Communication early in the relationship is imperative, Rayford says, to diffuse the fantasies that men and women create about romance and marriage.
The soon-to-be-married Willis says she gets to know a man by asking a lot of questions, such as, “What is your five-year plan? What was your history growing up? Do you have kids?”
A hostess at an upscale restaurant, she adds, “I don’t want a shocker later on. We need to lay it all out on the table from the beginning. And if he’s uncomfortable with simple questions, and doesn’t call, he did me a favor.”
Relationships work, Rayford says, when men and women really listen to each other and validate each other with the two most important rules of romance: respect and love.
Others say rules cheapen relationships because they make romance feel like a game.

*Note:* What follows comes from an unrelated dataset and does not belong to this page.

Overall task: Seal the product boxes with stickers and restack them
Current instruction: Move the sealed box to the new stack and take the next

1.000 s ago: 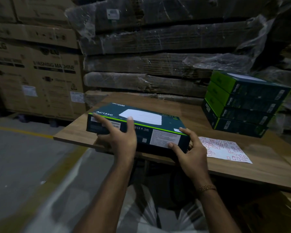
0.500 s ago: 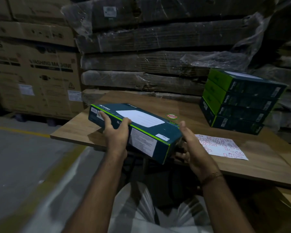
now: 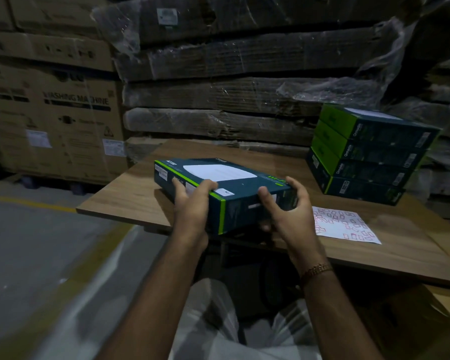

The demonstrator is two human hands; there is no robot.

“The 90-day rule and the five-date rule sound like we are going to start out playing games. Not interested,” says former Detroit radio talk show host John Arnold, Ph.D, now a professor of mass communication at Lane College, an HBCU in Jackson, Tenn.
Says the 50-something divorcé, who summers in Detroit: “I just don’t think women should ever lower their standards, because men will do whatever it takes to get the cookies.”
Alex Vuai, 27, a Detroiter who works in customer service, says “This is the 21st century, not the 1920s. Some men and females get their freak on the first date. But there’s nothing wrong with waiting; maybe in an older generation you can.”